Your answer should be a faithful copy of the entire listing.
■ ■ ■ ■ ■
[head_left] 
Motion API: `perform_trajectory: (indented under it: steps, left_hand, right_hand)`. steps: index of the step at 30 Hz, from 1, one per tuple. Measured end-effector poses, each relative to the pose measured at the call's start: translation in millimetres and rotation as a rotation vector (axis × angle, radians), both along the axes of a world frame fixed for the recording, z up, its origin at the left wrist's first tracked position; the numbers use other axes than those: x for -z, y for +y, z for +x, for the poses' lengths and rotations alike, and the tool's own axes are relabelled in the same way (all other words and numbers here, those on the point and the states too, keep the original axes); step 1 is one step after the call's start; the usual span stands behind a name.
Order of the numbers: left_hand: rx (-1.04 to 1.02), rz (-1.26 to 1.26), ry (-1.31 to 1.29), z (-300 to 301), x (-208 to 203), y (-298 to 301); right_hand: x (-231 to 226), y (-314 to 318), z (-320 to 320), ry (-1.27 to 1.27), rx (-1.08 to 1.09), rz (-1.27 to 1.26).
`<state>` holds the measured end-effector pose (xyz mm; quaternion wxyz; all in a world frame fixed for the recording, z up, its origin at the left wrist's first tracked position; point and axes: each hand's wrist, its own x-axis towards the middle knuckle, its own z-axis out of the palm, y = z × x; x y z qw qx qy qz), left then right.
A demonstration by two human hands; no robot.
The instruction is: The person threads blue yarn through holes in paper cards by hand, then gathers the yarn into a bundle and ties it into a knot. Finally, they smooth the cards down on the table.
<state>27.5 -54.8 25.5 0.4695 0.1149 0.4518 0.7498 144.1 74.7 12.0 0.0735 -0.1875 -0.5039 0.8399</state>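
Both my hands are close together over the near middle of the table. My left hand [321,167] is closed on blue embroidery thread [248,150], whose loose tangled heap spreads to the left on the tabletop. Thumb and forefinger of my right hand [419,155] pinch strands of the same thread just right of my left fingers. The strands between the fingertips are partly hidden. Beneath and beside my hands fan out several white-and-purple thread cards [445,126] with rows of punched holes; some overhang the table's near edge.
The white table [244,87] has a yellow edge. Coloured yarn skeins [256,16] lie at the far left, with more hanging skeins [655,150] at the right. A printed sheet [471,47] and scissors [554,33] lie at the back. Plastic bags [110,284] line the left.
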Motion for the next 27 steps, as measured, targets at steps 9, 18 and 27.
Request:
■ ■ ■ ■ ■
**Answer to this task**
[head_left] 
Motion API: `perform_trajectory: (indented under it: steps, left_hand, right_hand)`. steps: index of the step at 30 Hz, from 1, one per tuple. Measured end-effector poses, each relative to the pose measured at the call's start: translation in millimetres and rotation as a rotation vector (axis × angle, radians), both along the axes of a world frame fixed for the recording, z up, its origin at the left wrist's first tracked position; the numbers use other axes than those: x for -z, y for +y, z for +x, for the poses' lengths and rotations alike, and the tool's own axes are relabelled in the same way (all other words and numbers here, those on the point and the states too, keep the original axes); step 1 is one step after the call's start; the usual span stands behind a name.
Order of the numbers: left_hand: rx (-1.04 to 1.02), rz (-1.26 to 1.26), ry (-1.31 to 1.29), z (-300 to 301), x (-208 to 203), y (-298 to 301); right_hand: x (-231 to 226), y (-314 to 318), z (-320 to 320), ry (-1.27 to 1.27), rx (-1.08 to 1.09), rz (-1.27 to 1.26).
`<state>` holds the measured end-effector pose (xyz mm; quaternion wxyz; all in a world frame fixed for the recording, z up, its origin at the left wrist's first tracked position; point and axes: each hand's wrist, its own x-axis towards the middle knuckle, its own z-axis out of the palm, y = z × x; x y z qw qx qy qz), left then right.
A demonstration by two human hands; no robot.
The instruction is: The person threads blue yarn through holes in paper cards by hand, then gathers the yarn into a bundle and ties it into a knot. Finally, they smooth the cards down on the table.
<state>27.5 -54.8 25.5 0.4695 0.1149 0.4518 0.7498 144.1 74.7 12.0 0.0735 -0.1875 -0.5039 0.8399</state>
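Both my hands are close together over the near middle of the table. My left hand [321,167] is closed on blue embroidery thread [248,150], whose loose tangled heap spreads to the left on the tabletop. Thumb and forefinger of my right hand [419,155] pinch strands of the same thread just right of my left fingers. The strands between the fingertips are partly hidden. Beneath and beside my hands fan out several white-and-purple thread cards [445,126] with rows of punched holes; some overhang the table's near edge.
The white table [244,87] has a yellow edge. Coloured yarn skeins [256,16] lie at the far left, with more hanging skeins [655,150] at the right. A printed sheet [471,47] and scissors [554,33] lie at the back. Plastic bags [110,284] line the left.
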Motion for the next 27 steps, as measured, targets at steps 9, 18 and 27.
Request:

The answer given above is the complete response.